Every year there is a ton of hype surrounding the trade deadline, but the big misconception is that teams can no longer make trades after 4:00 PM on July 31st.  Teams can, in fact, make trades after the July 31st deadline.  It’s just not as simple.

The big advantage to making deals prior to the July 31st deadline is that there are no restrictions on deals that can be made.  Teams can trade with any other team, and for that reason, teams can try to maximize the value of the return for their players on the market by selling to the top bidder.  That luxury is removed after the July 31st trade deadline.  Teams are limited to making deals based on the waiver system, and the numerous scenarios that make it difficult to deal in August.  Before I list some of those scenarios, let me first explain how trades work in the month of August.

The Process

August trades are made through revokable waivers.  Any player on the 40-man roster can be placed on revokable waivers.  If the player clears waivers, he can be traded to any team, without restrictions.  If the player is claimed by another team, then his original team has a choice to make:

-They can let the player go to the claiming team, with the new team assuming the remainder of that player’s salary.  We’ve seen this in previous years, specifically when the Chicago White Sox claimed Alex Rios from the Toronto Blue Jays.

-A team can also pull their player back from waivers if he is claimed.  The team keeps their player, although they lose the right to place that player on waivers again.  If a player has previously been pulled off of revokable waivers, and he is placed on waivers again, the team has no choice but to give him up to any claiming team.

-The original team can also work out a trade with the claiming team, which is something that happens frequently.

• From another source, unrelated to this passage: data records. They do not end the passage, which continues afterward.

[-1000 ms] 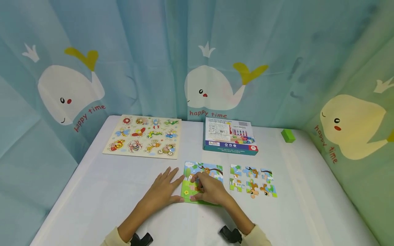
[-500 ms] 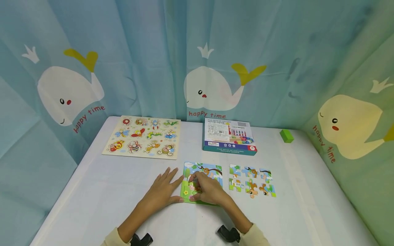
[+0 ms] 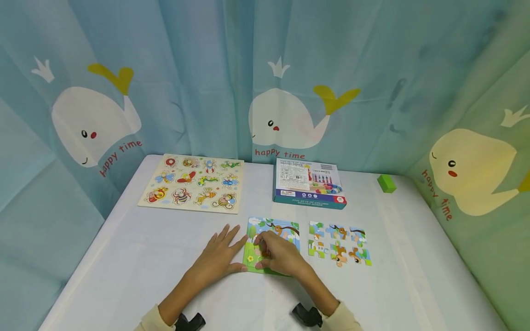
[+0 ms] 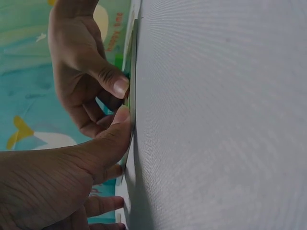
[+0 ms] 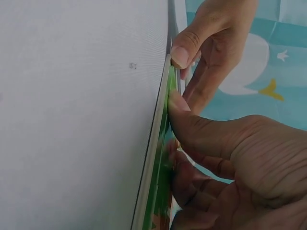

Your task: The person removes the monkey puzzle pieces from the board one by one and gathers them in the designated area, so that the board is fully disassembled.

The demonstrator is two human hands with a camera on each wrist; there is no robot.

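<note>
A small jigsaw puzzle board (image 3: pixel 256 225) with a green and blue cartoon scene lies flat in front of me. My left hand (image 3: pixel 216 257) rests flat beside it, fingers spread, with thumb and index fingertips at its left edge. Over the lower middle of the board my right hand (image 3: pixel 281 255) is bent, its curled thumb and index finger pinching at a puzzle piece and largely hiding it. From the right wrist view, the thumb (image 5: pixel 178 103) presses by the green border, and the other fingers curl down onto the picture. Loose puzzle pieces (image 3: pixel 338 250) lie in two rows right of the board.
Behind the left hand lies a wooden insect puzzle (image 3: pixel 194 185). A flat toy box (image 3: pixel 308 184) stands at the back middle, and a green block (image 3: pixel 387 183) sits at the back right. Whale-print curtains (image 3: pixel 198 92) enclose the white table (image 3: pixel 124 266).
My right index finger shifts slightly left over the board, while the thumb stays near the same spot. The left hand and loose pieces stay put.
</note>
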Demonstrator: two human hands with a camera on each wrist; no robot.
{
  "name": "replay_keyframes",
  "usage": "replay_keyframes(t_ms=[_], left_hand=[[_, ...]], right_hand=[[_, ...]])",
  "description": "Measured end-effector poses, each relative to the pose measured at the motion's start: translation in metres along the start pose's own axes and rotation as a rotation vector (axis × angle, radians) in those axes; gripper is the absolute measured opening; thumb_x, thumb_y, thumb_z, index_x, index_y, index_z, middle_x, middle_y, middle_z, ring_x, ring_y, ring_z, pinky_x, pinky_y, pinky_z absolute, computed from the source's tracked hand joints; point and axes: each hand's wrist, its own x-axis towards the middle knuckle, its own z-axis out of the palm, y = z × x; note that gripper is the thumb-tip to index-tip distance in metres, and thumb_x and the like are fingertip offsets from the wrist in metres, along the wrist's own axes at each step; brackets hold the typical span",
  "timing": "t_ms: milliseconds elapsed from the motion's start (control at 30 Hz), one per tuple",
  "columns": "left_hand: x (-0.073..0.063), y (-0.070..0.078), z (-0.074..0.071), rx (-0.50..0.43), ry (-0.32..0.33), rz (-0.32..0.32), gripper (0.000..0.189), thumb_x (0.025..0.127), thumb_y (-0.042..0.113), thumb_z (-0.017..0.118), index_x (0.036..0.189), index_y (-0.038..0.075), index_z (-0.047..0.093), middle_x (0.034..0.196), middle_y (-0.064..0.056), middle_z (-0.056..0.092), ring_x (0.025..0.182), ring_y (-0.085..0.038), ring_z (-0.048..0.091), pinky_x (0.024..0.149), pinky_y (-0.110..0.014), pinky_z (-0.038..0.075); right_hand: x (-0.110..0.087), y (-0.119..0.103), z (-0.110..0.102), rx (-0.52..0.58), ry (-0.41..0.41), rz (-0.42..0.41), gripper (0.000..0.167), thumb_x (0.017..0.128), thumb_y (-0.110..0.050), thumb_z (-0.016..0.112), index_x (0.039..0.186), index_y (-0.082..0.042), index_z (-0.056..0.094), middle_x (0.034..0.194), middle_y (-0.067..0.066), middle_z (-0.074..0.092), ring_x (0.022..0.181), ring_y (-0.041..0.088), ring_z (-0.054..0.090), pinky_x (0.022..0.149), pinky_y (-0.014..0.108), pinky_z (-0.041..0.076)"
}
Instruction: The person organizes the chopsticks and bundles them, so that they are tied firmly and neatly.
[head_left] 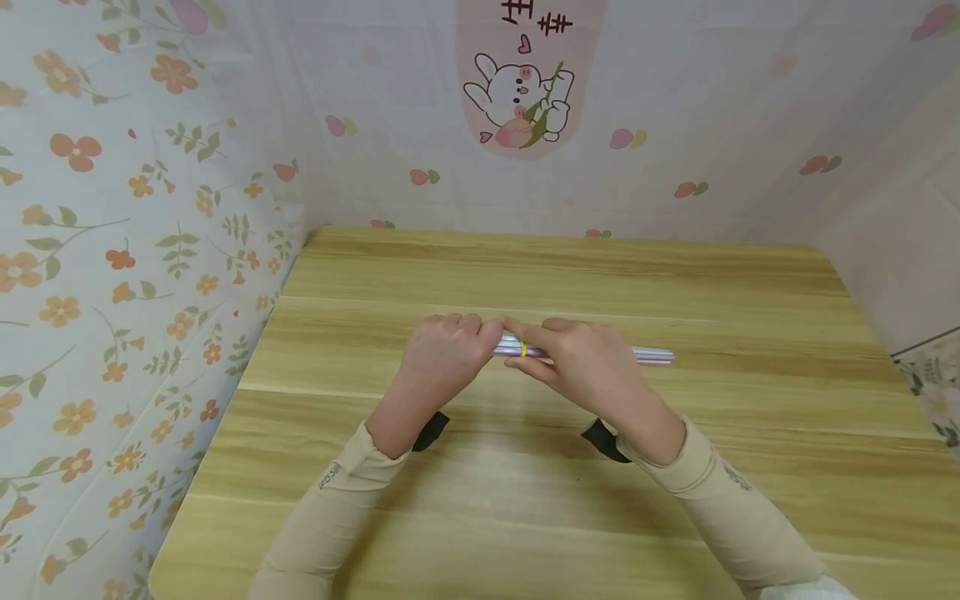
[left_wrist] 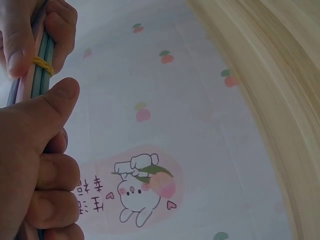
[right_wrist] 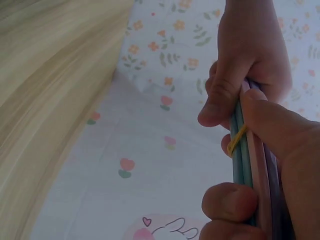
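A bundle of slim pastel sticks, blue-green, pink and purple, is held level above the table; their exact kind cannot be told. Around it runs a yellow rubber band, between the two hands. My left hand grips the bundle's left part and hides that end. Curled fingers of my right hand hold it farther right, thumb and forefinger beside the band. In the left wrist view, the left thumb lies along the sticks. The right wrist view shows the band slanting across them.
Beneath the hands is a wood-grain table. A white cloth with a rabbit print hangs behind its far edge, and a flowered cloth hangs at the left. Black straps show by both wrists.
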Motion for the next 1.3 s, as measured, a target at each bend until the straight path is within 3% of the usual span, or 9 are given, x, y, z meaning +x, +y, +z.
replay_keyframes(t_ms=[200, 300, 533, 733, 1000, 1300], left_hand=[[0.002, 0.001, 0.000, 0.029, 0.000, 0.003, 0.007, 0.089, 0.015, 0.068, 0.087, 0.009, 0.067, 0.052, 0.000, 0.052, 0.037, -0.009, 0.039, 0.037, -0.021, 0.030], [0.002, 0.001, 0.000, 0.036, 0.000, 0.002, 0.007, 0.089, 0.015, 0.067, 0.086, 0.008, 0.067, 0.050, 0.000, 0.049, 0.037, -0.009, 0.035, 0.037, -0.020, 0.028], [-0.001, 0.000, 0.002, -0.010, 0.004, -0.001, 0.026, 0.088, 0.012, 0.069, 0.068, 0.009, 0.052, 0.048, 0.002, 0.040, 0.042, -0.007, 0.023, 0.040, -0.020, 0.021], [-0.004, -0.004, 0.001, -0.024, -0.006, -0.014, 0.029, 0.086, 0.016, 0.071, 0.069, 0.009, 0.049, 0.051, 0.001, 0.043, 0.040, -0.008, 0.034, 0.039, -0.021, 0.027], [-0.007, -0.006, 0.002, -0.056, -0.015, -0.030, 0.039, 0.085, 0.020, 0.073, 0.065, 0.010, 0.041, 0.052, 0.003, 0.027, 0.046, -0.008, 0.019, 0.045, -0.021, 0.016], [-0.010, -0.008, 0.002, -0.065, -0.051, -0.024, 0.045, 0.076, 0.040, 0.077, 0.070, 0.009, 0.045, 0.052, 0.002, 0.038, 0.042, -0.008, 0.031, 0.040, -0.021, 0.026]], right_hand=[[0.000, -0.002, 0.003, -0.089, 0.077, -0.022, 0.051, 0.076, -0.048, 0.073, 0.117, -0.018, 0.070, 0.054, -0.004, 0.048, 0.042, 0.007, 0.039, 0.039, 0.020, 0.028], [0.001, -0.003, 0.005, -0.107, 0.102, -0.043, 0.053, 0.075, -0.048, 0.074, 0.117, -0.016, 0.070, 0.054, -0.003, 0.047, 0.042, 0.008, 0.039, 0.039, 0.021, 0.029], [-0.001, 0.000, 0.003, -0.067, 0.006, -0.015, 0.061, 0.075, -0.049, 0.074, 0.126, -0.016, 0.064, 0.063, -0.001, 0.055, 0.047, 0.009, 0.043, 0.042, 0.021, 0.031], [-0.008, 0.009, -0.012, 0.018, -0.057, 0.069, 0.044, 0.077, -0.034, 0.078, 0.113, -0.010, 0.068, 0.076, 0.001, 0.062, 0.055, 0.010, 0.049, 0.048, 0.025, 0.040], [-0.023, 0.022, -0.025, 0.097, -0.095, 0.132, 0.025, 0.079, -0.022, 0.078, 0.098, -0.008, 0.071, 0.077, -0.002, 0.061, 0.060, 0.008, 0.051, 0.053, 0.025, 0.043], [-0.028, 0.028, -0.023, 0.105, -0.039, 0.083, 0.020, 0.077, -0.018, 0.079, 0.093, -0.008, 0.070, 0.075, -0.003, 0.060, 0.058, 0.005, 0.046, 0.052, 0.022, 0.041]])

Note: Players who are not on the 40-man roster don’t have to be passed through waivers.

Priority

The claim priority is based on league, and the current standings.  Using the Pirates as an example:

-They currently have the 10th priority in the National League

-Any player waived by a National League team would have to pass through the nine teams ahead of the Pirates

-Any player waived by an American League team would have to pass through every AL team, and the nine NL teams ahead of the Pirates

Mass Waivers

You’ll hear a lot of rumors about players being placed on waivers.  Pretty much every player in the majors will be placed on waivers this month, with almost all of them being drawn back.  Some teams place their entire 40-man roster on waivers, to try and disguise who they’re actually looking to pass through waivers.  Some teams are looking to place players with big contracts on waivers, just hoping that another team will be willing to assume the salary.  Just because a player is on waivers doesn’t necessarily mean the player is being shopped.  And just because a player is claimed, doesn’t mean he will be traded.

Blocking Deals

Sometimes you hear about teams blocking other teams from making moves.  For example, say the Milwaukee Brewers are looking for relief pitchers.  The Pirates, with the higher priority, could claim every relief pitcher that passes through waivers, essentially blocking Milwaukee from making any upgrades.  The risk taken here is that there’s no guarantee that the Pirates don’t get stuck with a ton of unwanted relievers.  The higher priority can serve as an advantage if two teams are looking to upgrade the same position.  For example, if Milwaukee and Pittsburgh are both looking for bullpen help, the Pirates will have the priority as long as they are behind Milwaukee in the standings.

Trade Values

The value of trades goes down in August, mostly because teams don’t have much negotiating power.  They can only make a deal with one team, and they are limited with what they can receive in return, as they can only trade for players who reach them on waivers, or who aren’t on a 40-man roster.

Trade Examples

To give you a better idea of how the process works, here are a few examples of the various types of trades that can be made:

A Player on the 40-Man for a Player on the 40-Man

In any trade where teams are trying to swap two (or more) players on the 40-man roster, those teams have to make sure that the players reach their destination.  If the Pirates and the Marlins decide to make a swap of Player A and Player B, the Pirates have to hope that Player A passes through to Florida, while the Marlins have to hope that Player B passes through to the Pirates.  All it takes is for one player to get blocked to prevent a deal from happening.  Normally there is a gentleman’s agreement in place, although there can be some blocked deals.  That’s especially true if you have a situation like I mentioned above, where two division rivals have the same need.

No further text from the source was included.